Information on EAA Chapter 1310, EAA AirVenture Oshkosh, and General Aviation

August 2008Monthly Archives

Chapter Trip to Old Rhinebeck Aerodrome

Our trip to the Aerodrome started out well. Bill flew there in the Tiger Moth, and Mark flew there in his L-5. Three road vehicles made the trip, and everyone arrived within ten minutes of each other. The weather couldn’t have been better with sunny skies and light winds.

A tour of the museum was held shortly after we arrived so we were able to get some detailed information on the planes no longer flying or restored for display.

They were able to put quite a few more planes in the air than during our last visit two years ago. A couple of the more temperamental planes were only hopped down the runway, but there was a good selection of aircraft.

This is the last season for Stanley Segala’a Flying Farmer routine. I’m glad I got to see it one more time. Stanley takes the Piper Cub and does a high performance (Well, as high as you can get in a Cub.) takeoff. Then he performs loops, rolls, and finishes with a engine-off landing where he stops the plane at the center of the runway to pick up the had he forgot to get when he left.

The show concluded on a tragic note though. The Nieuport 24 bis and Fokker DR1 tri-plane were doing a mock dogfight routine. They were going to do a head-on pass, but the Nieuport appeared to stall in the turn coming back to the field. The routines performed there are quite low, so the pilot was unable to recover and was killed in the crash. I was watching the Fokker at the time, so that is what I’ve heard from people watching the Nieuport. The pilot’s name is expected to be released tomorrow. According to NTSB records, there have been 10 accidents at, or near the Aerodrome in its history. This was the first one that was fatal.

AirVenure Day 6

The crowd was reported as very large yesterday.

At the EAA annual meeting EAA President Tom Poberzny announced that a program will be starting next year that will bring AirVenture to the members all year long.

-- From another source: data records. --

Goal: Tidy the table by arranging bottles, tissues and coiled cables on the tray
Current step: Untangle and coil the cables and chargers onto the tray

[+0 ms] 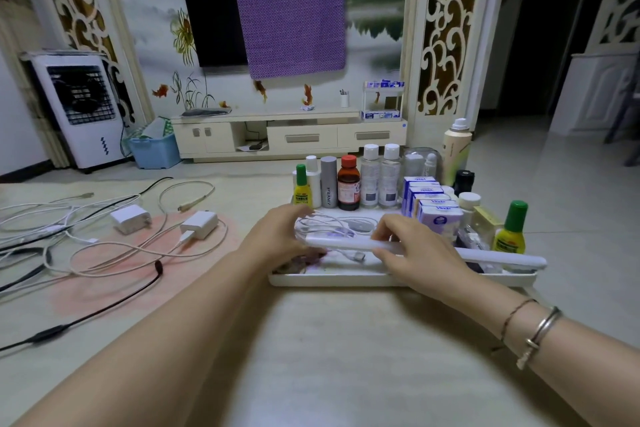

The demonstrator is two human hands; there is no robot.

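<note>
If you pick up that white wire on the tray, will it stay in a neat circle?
Probably not. The white wire looks thin and floppy, so its loops would likely sag open. It seems light. Both hands, left and right, are on the bundle.

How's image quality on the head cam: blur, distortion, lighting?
Head view: strong wide-angle bowing at the edges, door frames lean; lighting dim and flat, no glare; left hand and right hand slightly soft over the tray; tissue packs readable; doorway at right is dark.
</note>
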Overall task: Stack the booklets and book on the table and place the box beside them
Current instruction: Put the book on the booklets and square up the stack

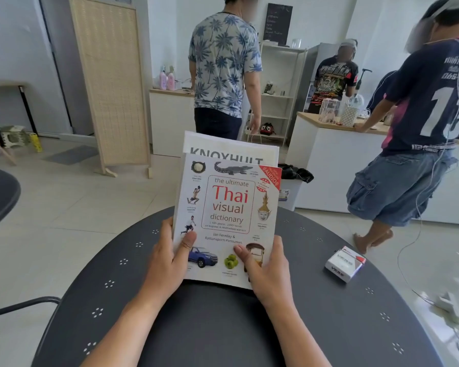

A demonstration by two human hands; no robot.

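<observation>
— Why are both hands on it?
— To keep the pile square, I'd say. The left hand (170,258) and right hand (265,268) clamp the book's (231,207) near corners, thumbs on the cover, tilted above the dark bench (223,327).
— And behind it?
— A booklet (231,151), pressed against its back. The box (345,264) lies to the right, well apart.

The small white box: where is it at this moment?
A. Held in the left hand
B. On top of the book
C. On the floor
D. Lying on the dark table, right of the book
D: the small white box lies on the dark table, right of the book that both hands hold.
</observation>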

No details were provided. He also said that besides the airshow and vendors, there were 1,200 events scheduled during the week.

Earlier this week, the Cirrus Jet made its public debut.

The site change plan will start to be implemented over the winter.

International visitors were up this year from last 1,657 vs 1,333 from 64 countries vs. 56 last year. The declining value of the US dollar is making the trip to Airventure more affordable for people outside this country.

Oshkosh Day 5

Significant events were that John Travolta’s 707 had a compressor problem on takeoff last night which caused quite a commotion, but nothing besides an aborted takeoff. The plane taxied back and took off about 15 minutes later.

The old tower will be coming down probably in September, so get your photos of it now.

I heard that a couple years ago they started a new rule when removing porta-potties from the grounds to knock on the door first.

400 Warbirds were registered this year, an increase over last year.

Oshkosh Day 4

Last night was the Gathering of Eagles dinner/fundraising event for the Young Eagles program. 1,060 people attended including Arnold Palmer, Harrison Ford and John Travolta. Mr Ford also attended the chapter presidents’ reception at the Ford pavilion.

The V-22 Ospry tilt-rotor aircraft arrived and did a demo at the show.

On a sad note, two people died in a Lancair Legacy while on short-final to runway 27.

The changes to the Experimental Aircraft Builder rule is getting a lot of attention this year. While the stated purpose of the change is to ensure that the builder has actually put the plane together, the exact wording includes the separate terms of assembly and fabrication. These aren’t clearly defined. Right now we are in the extremely short 30 day comment period, so we need to comment on this rule now. It doesn’t need to be too technical. Just read the summaries provided by EAA and AOPA. Then put your thoughts into writing and get it out to help preserve your ability to build your own plane.

I’ve been listening to EAA Radio, and Glen and Harrison Martin, developers of the Martin Jetpack have said that they won’t be flying the unit again this week. Initially they said that there were insurance issues, but currently they say they’ve been working very hard this week, and along with the jet lag from traveling from New Zealand, they are quite fatigued. Therefore they won’t be risking an accident at the show.